RICHARD PERLE: The Bush ballistic missile defense would be quite different from anything the current administration seems prepared to propose. First, he would instruct our technical community to look at the best and most effective technologies, without regard to whether they are limited or prohibited by the ABM treaty. The Soviet Union no longer exists. Russia is not an enemy of the United States. The idea that the balance between our offensive and defensive forces should be determined in consultation with a successor that is not an enemy, when we have other enemies who are not parties to any agreement, really makes no sense.
VICE PRESIDENT AL GORE: I will keep America's defense strong. I will make sure our armed forces continue to be the best equipped, best trained, and best led in the entire world.
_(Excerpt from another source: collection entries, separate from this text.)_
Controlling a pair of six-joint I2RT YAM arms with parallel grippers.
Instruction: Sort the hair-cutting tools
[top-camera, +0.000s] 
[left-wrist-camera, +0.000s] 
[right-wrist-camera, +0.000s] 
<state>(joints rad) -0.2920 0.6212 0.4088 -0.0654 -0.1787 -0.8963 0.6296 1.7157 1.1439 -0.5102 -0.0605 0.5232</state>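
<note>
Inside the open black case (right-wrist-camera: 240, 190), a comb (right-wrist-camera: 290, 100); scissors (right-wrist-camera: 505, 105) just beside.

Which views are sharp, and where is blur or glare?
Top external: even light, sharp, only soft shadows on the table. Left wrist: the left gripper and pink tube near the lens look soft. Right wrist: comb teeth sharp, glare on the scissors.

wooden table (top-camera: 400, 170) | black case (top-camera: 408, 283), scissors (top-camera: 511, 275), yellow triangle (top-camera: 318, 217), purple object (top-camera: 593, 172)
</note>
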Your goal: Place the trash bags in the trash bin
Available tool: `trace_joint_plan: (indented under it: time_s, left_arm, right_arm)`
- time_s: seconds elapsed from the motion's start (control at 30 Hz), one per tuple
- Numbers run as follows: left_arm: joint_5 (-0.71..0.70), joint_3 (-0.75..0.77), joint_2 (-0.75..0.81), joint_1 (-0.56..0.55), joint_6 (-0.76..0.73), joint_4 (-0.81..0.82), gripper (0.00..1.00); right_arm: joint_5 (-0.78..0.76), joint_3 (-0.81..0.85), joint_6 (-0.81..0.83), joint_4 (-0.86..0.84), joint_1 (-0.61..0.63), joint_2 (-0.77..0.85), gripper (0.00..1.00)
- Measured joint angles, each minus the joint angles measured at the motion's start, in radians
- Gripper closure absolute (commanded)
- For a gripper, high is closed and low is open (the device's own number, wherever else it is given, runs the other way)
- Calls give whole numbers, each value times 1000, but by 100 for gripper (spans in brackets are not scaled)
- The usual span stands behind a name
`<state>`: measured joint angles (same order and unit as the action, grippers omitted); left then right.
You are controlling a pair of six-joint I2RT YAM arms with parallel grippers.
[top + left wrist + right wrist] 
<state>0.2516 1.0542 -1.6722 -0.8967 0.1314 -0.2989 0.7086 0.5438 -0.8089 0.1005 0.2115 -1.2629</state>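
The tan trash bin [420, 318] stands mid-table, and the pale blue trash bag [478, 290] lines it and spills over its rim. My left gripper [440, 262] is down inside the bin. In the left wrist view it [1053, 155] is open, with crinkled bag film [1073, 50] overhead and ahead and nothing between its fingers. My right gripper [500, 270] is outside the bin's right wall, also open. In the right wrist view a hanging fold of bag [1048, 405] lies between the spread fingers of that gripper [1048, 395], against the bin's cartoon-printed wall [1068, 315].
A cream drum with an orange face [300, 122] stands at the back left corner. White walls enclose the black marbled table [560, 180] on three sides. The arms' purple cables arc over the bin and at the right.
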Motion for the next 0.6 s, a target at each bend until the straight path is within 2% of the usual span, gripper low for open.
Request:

JEFFREY KAYE: Presidential candidate Al Gore did not mention national missile defense at the Democratic National Convention, though his party's platform echoes the Clinton administration's plans and intention to have a functioning system by 2005. However, unlike George W. Bush, al gore wants to preserve the ABM treaty with modifications.
VICE PRESIDENT GORE: The ABM treaty remains the cornerstone of strategic stability in our relationship with Russia. It prevents either the Russians or ourselves from deploying defenses pervasive and powerful enough, assuming anyone can solve the engineering problems, to neutralize the deterrent of either side.
JEFFREY KAYE: Pike believes that both major parties support missile defense for domestic electoral reasons.
JOHN PIKE: Missile defense is one of the very few things that the Republican Party can agree on in the field of foreign policy. Both interventionists and isolationists like it. The Republicans want to campaign on missile defense. The Democrats want to campaign on other issues. And so they basically embraced the Republican missile defense position in order to make it go away in the campaign.
JEFFREY KAYE: Voters evaluating Bush and Gore on the basis of missile defense have a choice only in terms of the scale and cost of their plans. The administration's plan is expected to cost $60 billion by 2015. The Bush campaign doesn't have a cost estimate for its more ambitious proposal.
SPOKESPERSON: Five, four, three, two, one...
JEFFREY KAYE: But as to the basic question of whether the U.S. should even have a missile defense system, the domestic debate doesn't approach the heated political reaction from overseas.